### Exercise directions
The task calls for the lines below from the line with "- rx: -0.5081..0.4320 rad" to the line with "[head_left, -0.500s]", both ends included, copied exactly, without any pictures.

### Given records

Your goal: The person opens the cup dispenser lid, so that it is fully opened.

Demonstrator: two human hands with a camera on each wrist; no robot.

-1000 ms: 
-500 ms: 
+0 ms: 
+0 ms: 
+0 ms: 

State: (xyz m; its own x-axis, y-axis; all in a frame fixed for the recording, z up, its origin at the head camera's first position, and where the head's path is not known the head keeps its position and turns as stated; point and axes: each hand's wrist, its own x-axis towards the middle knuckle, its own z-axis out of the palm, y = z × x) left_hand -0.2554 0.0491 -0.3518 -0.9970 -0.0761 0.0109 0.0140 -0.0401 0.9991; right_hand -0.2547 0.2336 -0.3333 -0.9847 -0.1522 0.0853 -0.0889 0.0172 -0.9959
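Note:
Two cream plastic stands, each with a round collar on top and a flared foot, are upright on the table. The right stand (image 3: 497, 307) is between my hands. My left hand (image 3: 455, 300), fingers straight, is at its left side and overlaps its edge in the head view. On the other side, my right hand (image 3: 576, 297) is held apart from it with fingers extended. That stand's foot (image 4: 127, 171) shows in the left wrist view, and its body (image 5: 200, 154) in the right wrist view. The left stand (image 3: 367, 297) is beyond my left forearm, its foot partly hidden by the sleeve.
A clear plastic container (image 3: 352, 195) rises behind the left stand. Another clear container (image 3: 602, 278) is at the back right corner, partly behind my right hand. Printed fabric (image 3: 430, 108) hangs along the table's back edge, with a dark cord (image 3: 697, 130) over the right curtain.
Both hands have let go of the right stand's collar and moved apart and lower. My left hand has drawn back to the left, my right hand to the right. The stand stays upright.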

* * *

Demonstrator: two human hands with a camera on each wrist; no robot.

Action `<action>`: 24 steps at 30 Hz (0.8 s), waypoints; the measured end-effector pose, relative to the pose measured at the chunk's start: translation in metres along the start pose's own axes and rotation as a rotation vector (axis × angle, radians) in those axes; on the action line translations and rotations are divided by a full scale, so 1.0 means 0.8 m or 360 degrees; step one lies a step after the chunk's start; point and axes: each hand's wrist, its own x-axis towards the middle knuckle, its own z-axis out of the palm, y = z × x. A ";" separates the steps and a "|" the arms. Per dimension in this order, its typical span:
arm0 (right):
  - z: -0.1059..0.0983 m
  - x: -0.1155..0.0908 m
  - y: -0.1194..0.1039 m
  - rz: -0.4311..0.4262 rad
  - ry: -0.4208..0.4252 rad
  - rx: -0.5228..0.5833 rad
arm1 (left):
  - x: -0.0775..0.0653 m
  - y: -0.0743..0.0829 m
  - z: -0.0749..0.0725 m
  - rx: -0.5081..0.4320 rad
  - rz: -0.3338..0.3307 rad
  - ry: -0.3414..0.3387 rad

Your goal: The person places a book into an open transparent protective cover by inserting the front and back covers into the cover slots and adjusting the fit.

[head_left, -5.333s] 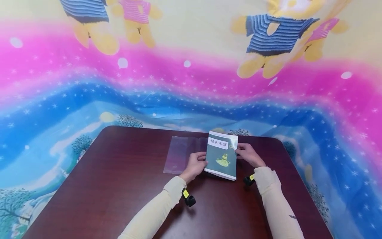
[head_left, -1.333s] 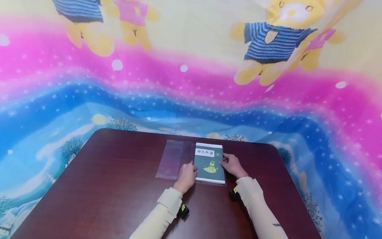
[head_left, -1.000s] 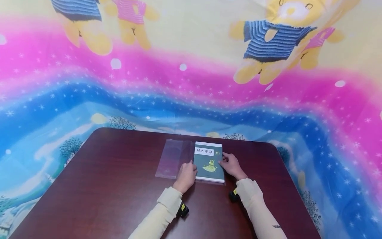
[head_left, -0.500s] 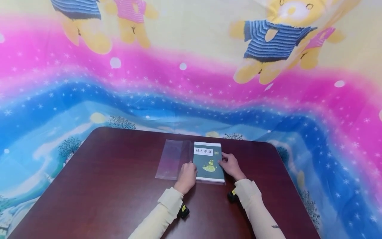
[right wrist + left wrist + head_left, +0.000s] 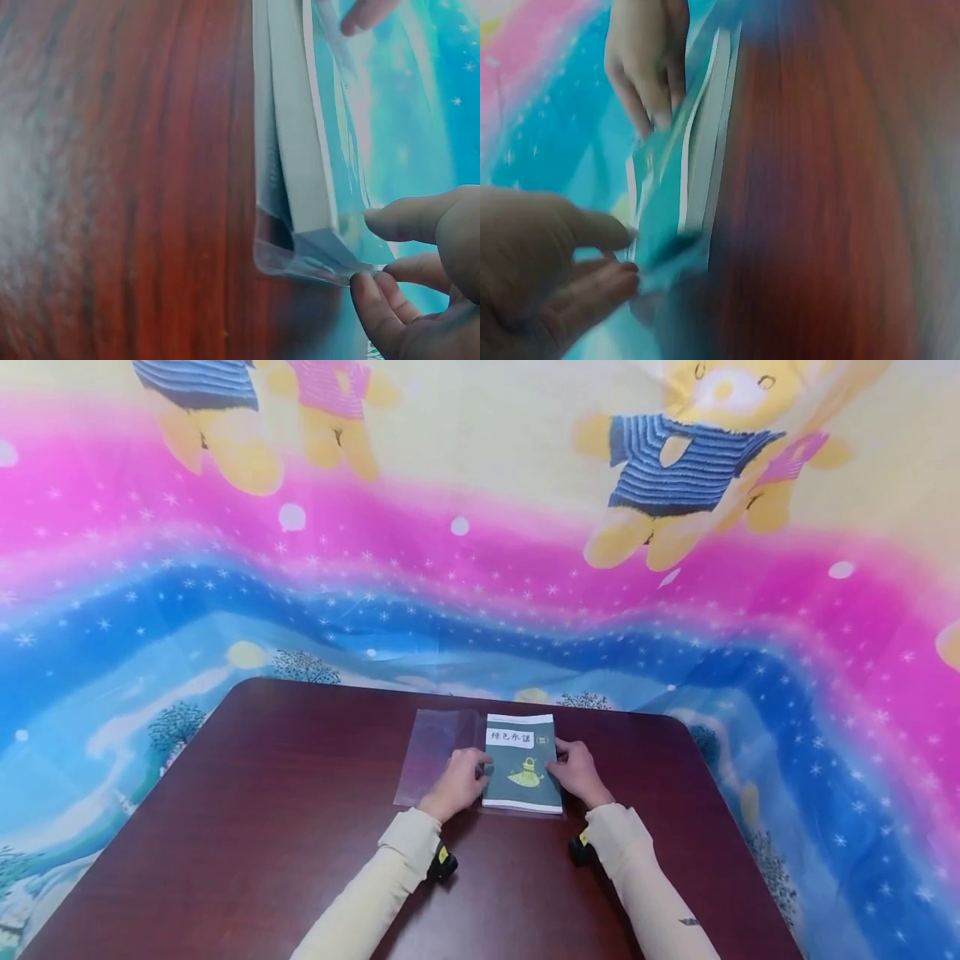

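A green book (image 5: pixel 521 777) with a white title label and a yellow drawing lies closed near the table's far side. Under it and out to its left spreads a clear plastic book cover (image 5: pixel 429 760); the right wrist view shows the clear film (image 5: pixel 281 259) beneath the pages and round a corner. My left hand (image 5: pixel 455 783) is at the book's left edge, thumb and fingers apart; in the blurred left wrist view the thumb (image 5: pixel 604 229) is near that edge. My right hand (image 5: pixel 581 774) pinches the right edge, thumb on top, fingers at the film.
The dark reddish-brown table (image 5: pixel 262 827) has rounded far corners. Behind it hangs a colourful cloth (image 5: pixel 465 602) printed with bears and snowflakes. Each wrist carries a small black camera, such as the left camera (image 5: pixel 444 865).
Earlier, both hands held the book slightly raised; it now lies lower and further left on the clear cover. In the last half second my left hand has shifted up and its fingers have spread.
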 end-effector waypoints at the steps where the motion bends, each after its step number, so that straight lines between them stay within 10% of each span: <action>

### Written response
  - rx: -0.5081..0.4320 rad
  - rz: -0.3338..0.3307 rad
  - ry: -0.3414..0.3387 rad

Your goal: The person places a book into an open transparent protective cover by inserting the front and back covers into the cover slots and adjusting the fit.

[head_left, -5.333s] 
[head_left, -1.333s] 
[head_left, -1.000s] 
[head_left, -0.500s] 

Nothing further belongs to this answer.